The war on whistle-blowers
“There is not a flag large enough to cover the shame of killing innocent people,” wrote the late historian Howard Zinn, author of “A People’s History of the United States.” These words were included in a statement by Pfc. Bradley Manning, read by his defense attorney David Coombs, at a press conference following Manning’s sentencing to 35 years in military prison for releasing hundreds of thousands of documents to the whistle-blower website WikiLeaks. The statement accompanies Manning’s request to President Barack Obama for a presidential pardon.
Across the Atlantic, David Miranda, the partner of journalist Glenn Greenwald, was detained under Britain’s terrorism laws at London’s Heathrow Airport, his electronic equipment was confiscated, and he was interrogated and threatened with prison.
Both events have heightened the already intense level of scrutiny on the expanding, seemingly unchecked reach of the U.S. government. Miranda is rattled, but free. Manning will soon head, shackled, to begin serving his sentence. NSA whistle-blower Edward Snowden remains in temporary political asylum somewhere in Russia, and WikiLeaks founder Julian Assange continues his residence in exile, not far from Heathrow, in the cramped Ecuadorean Embassy in London. What is remarkable is that this patchwork of individuals has set this brave, new world of global war and surveillance reeling.
“It was not until I was in Iraq and reading secret military reports on a daily basis that I started to question the morality of what we were doing,” Manning wrote in the statement read by Coombs. “Whenever we killed innocent civilians, instead of accepting responsibility for our conduct, we elected to hide behind the veil of national security and classified information in order to avoid any public accountability.”
As he said at the opening of his court-martial, Manning released the confidential material to “spark a domestic debate on the role of the military and our foreign policy.” The most graphic example was his release of the Apache attack helicopter video, where at least a dozen civilians were killed. The video includes radio transmissions between the soldiers, joking about the violence they were committing.
While the video, released by WikiLeaks under the title “Collateral Murder,” is graphic, the additional releases by Manning shed a bright light on the classified wars being waged by the U.S. government, far from public view.

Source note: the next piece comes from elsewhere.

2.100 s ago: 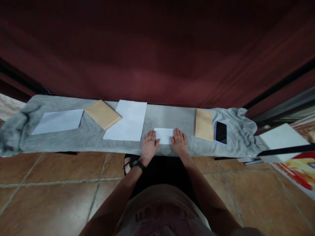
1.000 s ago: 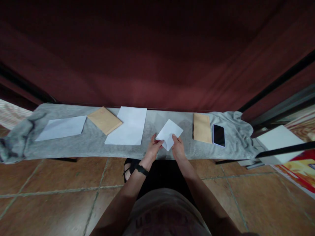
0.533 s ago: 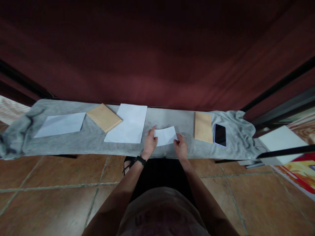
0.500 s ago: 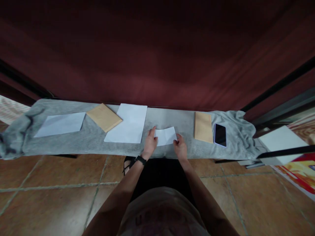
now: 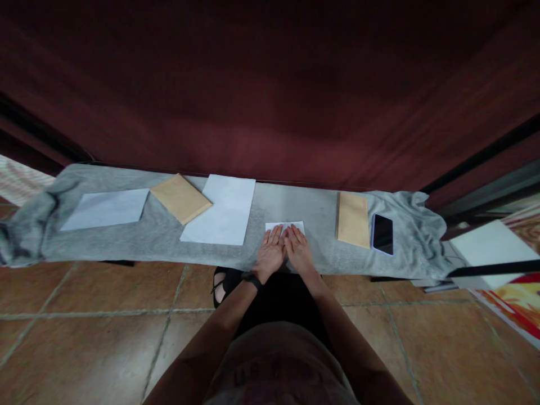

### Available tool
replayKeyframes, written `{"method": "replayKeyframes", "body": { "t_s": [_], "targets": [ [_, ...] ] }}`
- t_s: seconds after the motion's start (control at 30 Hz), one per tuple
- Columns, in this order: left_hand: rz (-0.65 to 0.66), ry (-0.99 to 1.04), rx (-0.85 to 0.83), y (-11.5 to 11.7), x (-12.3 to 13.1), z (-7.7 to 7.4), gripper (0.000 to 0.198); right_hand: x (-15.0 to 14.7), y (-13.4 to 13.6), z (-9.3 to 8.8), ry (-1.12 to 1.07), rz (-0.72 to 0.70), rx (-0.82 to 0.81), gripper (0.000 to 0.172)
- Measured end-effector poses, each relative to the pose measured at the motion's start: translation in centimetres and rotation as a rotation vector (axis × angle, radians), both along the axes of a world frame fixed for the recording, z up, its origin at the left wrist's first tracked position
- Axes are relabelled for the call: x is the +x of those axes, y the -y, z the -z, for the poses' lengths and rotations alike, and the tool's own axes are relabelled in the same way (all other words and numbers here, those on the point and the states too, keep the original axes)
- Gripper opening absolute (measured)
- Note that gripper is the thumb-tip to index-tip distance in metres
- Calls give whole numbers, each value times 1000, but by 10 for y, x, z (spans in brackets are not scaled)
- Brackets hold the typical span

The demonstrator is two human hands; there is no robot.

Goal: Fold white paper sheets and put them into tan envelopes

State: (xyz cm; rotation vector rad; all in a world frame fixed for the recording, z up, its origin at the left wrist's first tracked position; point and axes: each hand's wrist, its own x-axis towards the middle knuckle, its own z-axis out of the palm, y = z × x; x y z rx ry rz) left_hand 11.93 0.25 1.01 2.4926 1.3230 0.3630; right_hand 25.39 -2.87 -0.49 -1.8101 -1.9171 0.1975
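Note:
A small folded sheet of white paper (image 5: 297, 225) lies on the grey cloth in front of me, mostly covered by my hands. My left hand (image 5: 270, 254) rests flat on it with the fingers stretched forward. Close beside it, my right hand (image 5: 298, 248) also lies flat on the paper, fingers extended. The two hands meet or nearly meet at the fingertips. To their left is a large white sheet (image 5: 230, 211), partly under a brown envelope (image 5: 180, 198). Several stacked brown envelopes, it seems, form a pile (image 5: 353, 220) on the right.
The grey cloth (image 5: 312, 205) covers a long narrow bench against a dark red wall. Another white sheet (image 5: 107, 208) lies at the far left. A phone (image 5: 383, 234) sits right of the envelope pile. A white board (image 5: 493, 250) stands off the bench's right end.
My hands have come together from the paper's two sides and now lie flat on top of it. The paper appears lower and flatter. The view has shifted slightly.

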Motion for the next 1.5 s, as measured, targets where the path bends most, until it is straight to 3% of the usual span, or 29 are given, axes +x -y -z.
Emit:
{"method": "replayKeyframes", "body": {
  "t_s": [0.07,0.27,0.37,0.47,0.53,0.63,0.77,0.9,1.07,1.17,1.27,1.4,1.5],
  "targets": [
    [-6,-9,-5,3,-1,1,57,-7,-4,2,57,-37,-49,50],
    [-101,29,17,-5,-29,-7,52,-6,-4,8,166,67,-73,54],
    [-255,46,99,-32,-70,-21,43,-3,-3,12,191,84,-49,56],
    [-599,68,254,-69,-128,-36,47,-4,-3,15,197,89,-31,56],
    [-761,59,281,-91,-166,-43,48,-5,-3,15,193,87,-13,56],
    [-774,37,232,-109,-208,-46,37,-6,-2,15,185,87,8,56],
    [-723,-1,166,-112,-229,-41,17,-6,-2,17,192,104,35,54],
    [-739,-36,176,-109,-230,-40,14,-7,-2,18,213,108,47,54],
    [-680,-108,316,-91,-222,-54,18,-8,-2,17,230,119,29,54],
    [-544,-189,416,-63,-198,-63,20,-7,-2,15,212,119,22,53],
    [-341,-201,387,-24,-158,-64,23,-8,-2,8,143,108,44,48],
    [-158,-95,314,23,-102,-53,24,-27,-1,-8,-220,69,61,45],
    [-85,-12,272,46,-74,-42,23,-47,1,-18,-721,-3,-177,51]
  ]
}}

The War Diaries ( http://wardiary.wikileaks.org) include hundreds of thousands of field reports from both Afghanistan and Iraq. In cold military jargon, the classified documents reveal the scale of the brutality of war, the routine violence and the daily killing of civilians.
Coombs continued with Manning’s statement: “In our zeal to kill the enemy, we internally debated the definition of torture. We held individuals at Guantanamo for years without due process. We inexplicably turned a blind eye to torture and executions by the Iraqi government. And we stomached countless other acts in the name of our war on terror.”
Glenn Greenwald and Laura Poitras are the two journalists who have collaborated on the Snowden leaks from the outset. Last weekend, David Miranda, a citizen of Brazil, was detained by British authorities for nine hours under Schedule 7 of the U.K. Terrorism Act of 2000.
Lord Charles Falconer, who helped introduce the law into the British House of Lords, says Miranda’s detention was an abuse of the law. “Publication in the Guardian is not instigating terrorism,” Falconer wrote in that paper. “The state may wish that journalists would not publish sensitive material, but it is up to journalists, not the state, to decide where to draw the line.” While Miranda is not a journalist, he has long assisted his partner Greenwald in his work, and the authorities in Britain, including Prime Minister David Cameron, who reportedly had advance knowledge of Miranda’s detention, knew full well that he was no terrorist.
The violation of Miranda’s rights has created a political firestorm in Britain, whose equivalent to the National Security Agency, the Government Communications Headquarters, has come under equal scrutiny for widespread surveillance.
David Coombs finished reading Manning’s statement at the post-sentencing press conference: “When I chose to disclose classified information, I did so out of a love for my country and a sense of duty to others.” Addressing President Obama, Manning wrote: “If you deny my request for a pardon, I will serve my time knowing that sometimes you have to pay a heavy price to live in a free society. I will gladly pay that price if it means we could have a country that is truly conceived in liberty and dedicated to the proposition that all women and men are created equal.”
The morning after his sentencing, Manning issued a statement that read, in part, “As I transition into this next phase of my life, I want everyone to know the real me. I am Chelsea Manning. I am a female. Given the way that I feel, and have felt since childhood, I want to begin hormone therapy as soon as possible. I hope that you will support me in this transition.”
Amy Goodman is the host of “Democracy Now!,” a daily international TV/radio news hour. Denis Moynihan contributed research to this column.